Q.How long are eligibility records retained?+
Records of eligible donations must be retained at least 10 years (21 CFR 606.160 for blood, 21 CFR 1271.270 for HCT/Ps). Records of deferred donors must be retained indefinitely, because deferred donors may attempt to re-present at the same or another facility and the deferral must be retrievable.
Q.Who can be the Responsible Person?+
Per 21 CFR 1271.3(t), the Responsible Person is a qualified person designated by the establishment as responsible for the donor-eligibility determination.
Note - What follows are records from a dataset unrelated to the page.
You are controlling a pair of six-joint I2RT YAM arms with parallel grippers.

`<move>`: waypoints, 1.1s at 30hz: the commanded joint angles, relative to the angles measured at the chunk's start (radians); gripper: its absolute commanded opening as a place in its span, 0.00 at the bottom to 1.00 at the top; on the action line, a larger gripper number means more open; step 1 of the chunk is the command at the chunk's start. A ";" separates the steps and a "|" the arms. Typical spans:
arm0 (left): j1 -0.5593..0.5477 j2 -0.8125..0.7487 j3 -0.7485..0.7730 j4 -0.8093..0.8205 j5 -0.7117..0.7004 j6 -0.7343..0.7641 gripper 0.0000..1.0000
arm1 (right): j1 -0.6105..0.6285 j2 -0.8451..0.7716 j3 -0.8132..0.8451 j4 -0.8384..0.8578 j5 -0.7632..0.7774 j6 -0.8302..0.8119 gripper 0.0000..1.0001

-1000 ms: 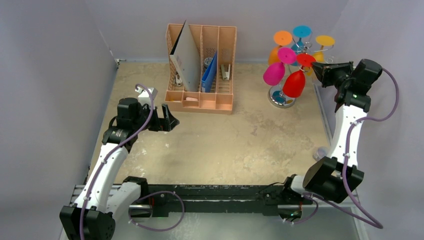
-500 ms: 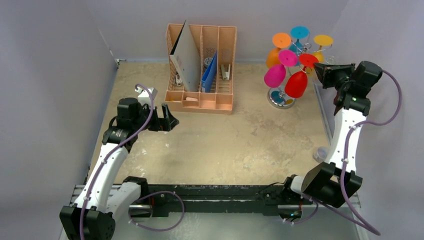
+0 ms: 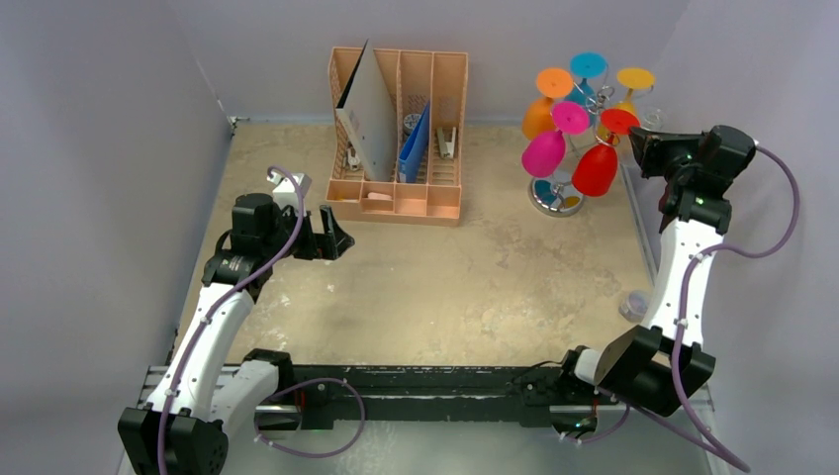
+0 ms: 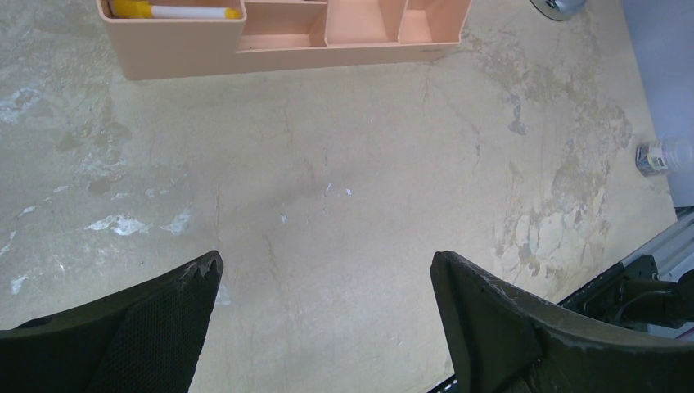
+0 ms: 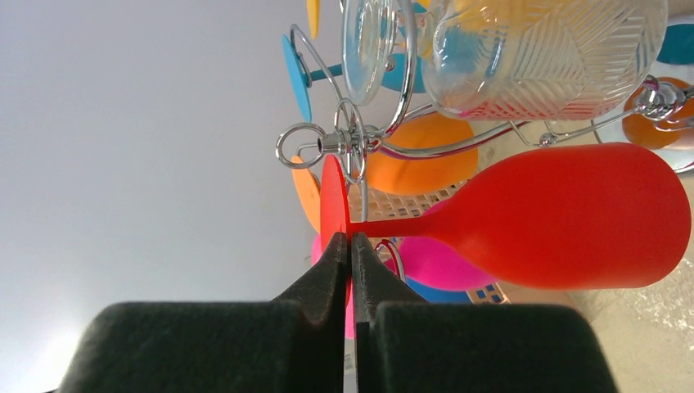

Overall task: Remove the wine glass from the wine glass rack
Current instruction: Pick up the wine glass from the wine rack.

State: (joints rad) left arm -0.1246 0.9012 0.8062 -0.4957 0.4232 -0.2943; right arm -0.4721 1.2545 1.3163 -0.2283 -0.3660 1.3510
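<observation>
A red wine glass (image 3: pixel 595 170) hangs bowl-down at the right side of the silver wire wine glass rack (image 3: pixel 556 198), at the table's far right. My right gripper (image 3: pixel 638 139) is shut on the thin edge of the glass's round red foot (image 5: pixel 333 196). In the right wrist view the gripper (image 5: pixel 350 241) pinches the foot just below the rack's curled wire loop (image 5: pixel 348 143), and the red bowl (image 5: pixel 565 217) points right. I cannot tell whether the foot still touches the wire. My left gripper (image 3: pixel 336 237) stands open over bare table (image 4: pixel 327 266).
Pink (image 3: pixel 543 150), orange (image 3: pixel 539 114), blue and yellow glasses hang on the rack, plus a clear one (image 5: pixel 540 49). The peach desk organiser (image 3: pixel 398 139) stands at the back centre. A small bottle (image 3: pixel 633 302) lies by the right edge. Walls close in on both sides.
My right gripper has drawn rightward with the red glass's foot in it. The red bowl swung right, and the other glasses shifted slightly with it. The left arm stayed still.
</observation>
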 commanded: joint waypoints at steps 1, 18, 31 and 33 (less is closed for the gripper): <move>0.002 -0.012 0.035 0.016 0.012 0.010 0.98 | -0.002 -0.026 -0.006 0.032 0.024 0.008 0.00; 0.002 -0.016 0.035 0.014 0.002 0.009 0.98 | -0.002 -0.126 -0.018 -0.088 0.060 -0.038 0.00; 0.005 -0.062 0.034 0.006 -0.146 -0.069 1.00 | -0.004 -0.223 0.103 -0.338 0.124 -0.272 0.00; 0.005 -0.062 0.028 0.017 -0.130 -0.089 1.00 | -0.003 -0.257 0.091 -0.380 0.127 -0.296 0.00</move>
State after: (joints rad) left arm -0.1246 0.8574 0.8078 -0.5045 0.3202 -0.3305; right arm -0.4770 1.0744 1.3666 -0.4927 -0.2718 1.1561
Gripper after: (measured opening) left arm 0.998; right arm 0.008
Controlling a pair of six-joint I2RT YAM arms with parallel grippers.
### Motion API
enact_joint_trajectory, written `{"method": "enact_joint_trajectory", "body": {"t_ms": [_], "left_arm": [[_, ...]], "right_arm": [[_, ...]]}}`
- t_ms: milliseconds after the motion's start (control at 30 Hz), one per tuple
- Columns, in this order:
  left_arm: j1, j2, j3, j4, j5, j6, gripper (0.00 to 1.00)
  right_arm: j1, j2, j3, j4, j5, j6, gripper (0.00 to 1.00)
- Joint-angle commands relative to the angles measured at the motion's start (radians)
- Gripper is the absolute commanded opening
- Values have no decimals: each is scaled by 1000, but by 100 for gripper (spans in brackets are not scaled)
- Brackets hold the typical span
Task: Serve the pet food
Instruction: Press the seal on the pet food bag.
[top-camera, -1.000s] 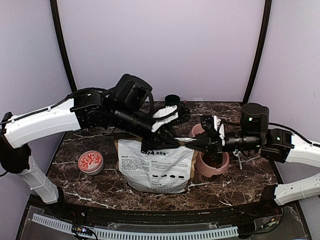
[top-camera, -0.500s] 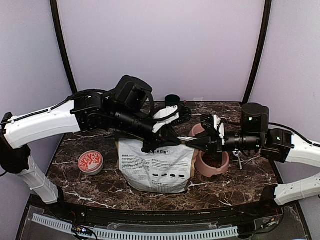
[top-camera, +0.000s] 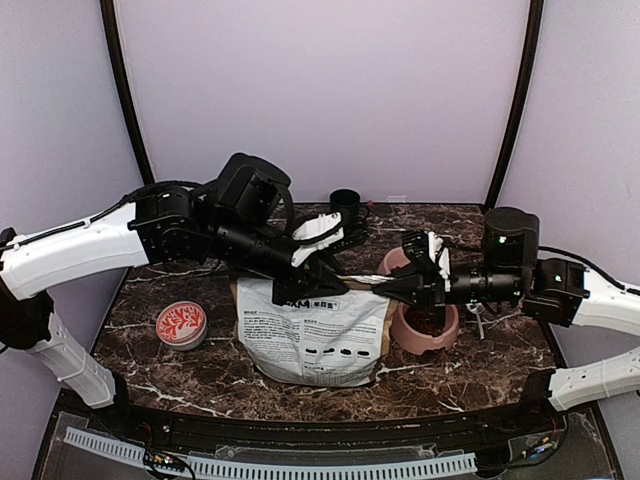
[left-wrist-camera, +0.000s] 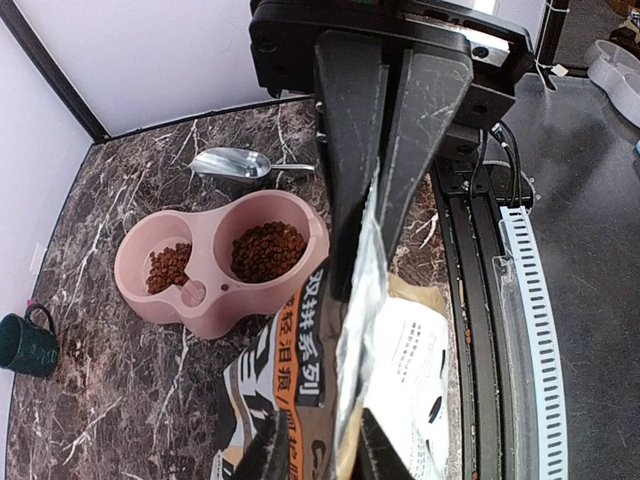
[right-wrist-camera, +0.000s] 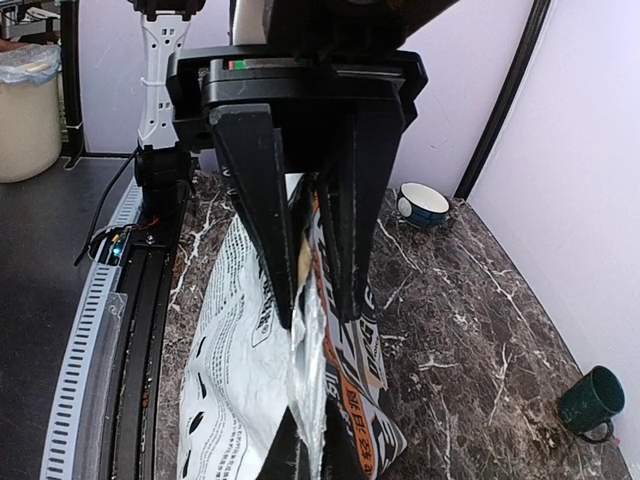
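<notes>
Both pincers meet at the top edge of the upright paper bag (top-camera: 310, 335) near the front of the desk (top-camera: 200, 375). The right pincer (right-wrist-camera: 312, 315) is clamped tight on the foil lip. The left pincer (left-wrist-camera: 368, 270) straddles that lip with jaws narrowly apart, its grip unclear. Just beyond, the pet food (left-wrist-camera: 268, 250) lies in both cups of the pink bowl (left-wrist-camera: 215, 305). Farther back lies a metal scoop (left-wrist-camera: 230, 162).

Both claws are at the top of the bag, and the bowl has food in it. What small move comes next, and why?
Probably the left gripper should shift along the top edge of the bag and pinch it shut. The pet food already lies in both cups of the pink bowl, the scoop is set down, and the right gripper clamps that edge.
</notes>
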Motion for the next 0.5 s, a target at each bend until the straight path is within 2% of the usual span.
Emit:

The role is typically held by a physician, RN, or other clinical professional with documented training. The determination must be signed by the Responsible Person — initials are not sufficient.
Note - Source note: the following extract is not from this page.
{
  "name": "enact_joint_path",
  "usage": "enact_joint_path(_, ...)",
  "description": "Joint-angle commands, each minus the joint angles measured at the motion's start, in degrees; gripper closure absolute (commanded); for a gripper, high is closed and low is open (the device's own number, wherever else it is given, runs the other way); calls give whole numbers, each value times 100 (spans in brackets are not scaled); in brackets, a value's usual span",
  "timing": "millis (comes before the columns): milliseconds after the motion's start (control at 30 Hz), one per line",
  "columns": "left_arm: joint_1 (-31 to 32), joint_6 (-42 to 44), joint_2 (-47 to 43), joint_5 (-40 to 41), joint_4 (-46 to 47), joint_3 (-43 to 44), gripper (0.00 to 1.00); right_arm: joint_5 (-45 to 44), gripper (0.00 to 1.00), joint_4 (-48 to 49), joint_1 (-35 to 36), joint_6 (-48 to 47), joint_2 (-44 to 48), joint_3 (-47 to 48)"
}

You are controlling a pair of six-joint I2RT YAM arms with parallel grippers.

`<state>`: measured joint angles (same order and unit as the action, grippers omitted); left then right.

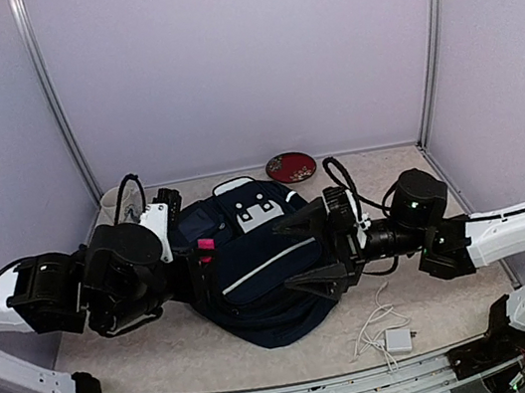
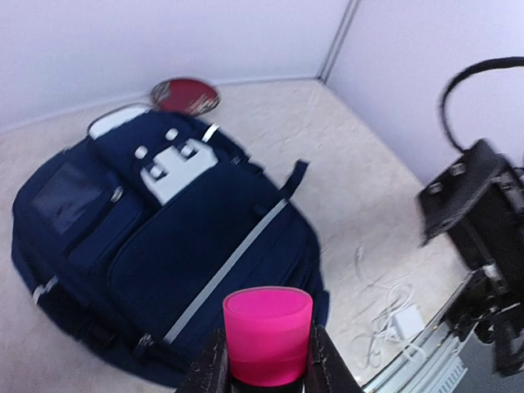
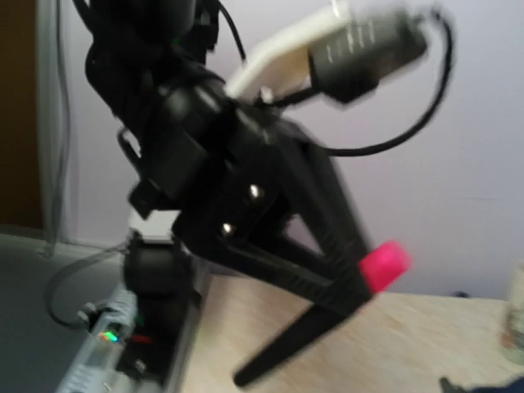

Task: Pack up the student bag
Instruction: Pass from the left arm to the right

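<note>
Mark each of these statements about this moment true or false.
1. The left end effector grips a pink cup between its fingers. True.
2. The right end effector is shut on a strap of the student bag. False: its jaws stand wide open over the bag and hold nothing.
3. A red round dish lies beyond the bag, near the back wall. True.
4. The white charger sits on top of the bag. False: it lies with its cable on the table, on the right arm's side of the bag, towards the near edge.
</note>
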<state>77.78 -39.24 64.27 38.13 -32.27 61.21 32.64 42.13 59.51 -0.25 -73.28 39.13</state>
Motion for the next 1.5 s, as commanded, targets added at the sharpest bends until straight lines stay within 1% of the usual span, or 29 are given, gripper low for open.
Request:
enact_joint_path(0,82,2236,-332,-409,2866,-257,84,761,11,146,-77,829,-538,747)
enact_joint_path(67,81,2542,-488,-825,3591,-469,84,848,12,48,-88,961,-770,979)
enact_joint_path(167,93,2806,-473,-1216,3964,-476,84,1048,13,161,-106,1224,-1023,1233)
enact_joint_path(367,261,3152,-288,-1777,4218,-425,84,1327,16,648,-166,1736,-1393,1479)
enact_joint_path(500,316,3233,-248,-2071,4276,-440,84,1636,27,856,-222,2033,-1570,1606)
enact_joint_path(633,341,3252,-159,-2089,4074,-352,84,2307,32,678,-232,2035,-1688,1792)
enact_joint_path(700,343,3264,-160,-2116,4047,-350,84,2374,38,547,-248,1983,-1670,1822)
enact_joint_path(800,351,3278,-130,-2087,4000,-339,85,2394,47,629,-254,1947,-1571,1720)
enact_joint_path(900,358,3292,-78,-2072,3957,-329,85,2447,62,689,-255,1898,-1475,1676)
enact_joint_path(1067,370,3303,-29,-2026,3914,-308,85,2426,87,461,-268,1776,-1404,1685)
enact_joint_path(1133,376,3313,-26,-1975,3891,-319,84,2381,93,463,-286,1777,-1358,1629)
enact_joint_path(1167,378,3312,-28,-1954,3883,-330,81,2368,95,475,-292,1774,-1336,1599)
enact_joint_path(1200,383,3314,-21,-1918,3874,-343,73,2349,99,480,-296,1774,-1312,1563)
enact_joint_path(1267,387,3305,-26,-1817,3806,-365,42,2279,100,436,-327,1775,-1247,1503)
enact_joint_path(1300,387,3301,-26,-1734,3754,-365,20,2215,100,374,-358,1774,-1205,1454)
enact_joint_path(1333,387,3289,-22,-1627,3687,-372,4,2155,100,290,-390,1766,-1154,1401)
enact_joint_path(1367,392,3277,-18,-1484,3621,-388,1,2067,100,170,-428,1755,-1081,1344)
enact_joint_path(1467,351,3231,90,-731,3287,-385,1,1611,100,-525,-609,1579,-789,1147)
Q.Does eligibility have to be re-determined for repeat donors?+
Yes for every donation — the medical-history interview is repeated, behavioural-risk questions are re-asked, vital signs are re-taken, and the IDM panel is re-run. Eligibility is donation-specific, not donor-specific.
Q.What about EU and UK?+
EU eligibility is governed by Directive 2004/33/EC (blood) and 2006/17/EC (tissues / cells), implemented in member-state law. The UK post-Brexit operates under the Blood Safety and Quality Regulations 2005 (blood) and the Human Tissue Quality and Safety for Human Application Regulations 2007 (tissue). The substance is similar — risk assessment plus IDM panel — but the specific deferral criteria and test panels are independently maintained.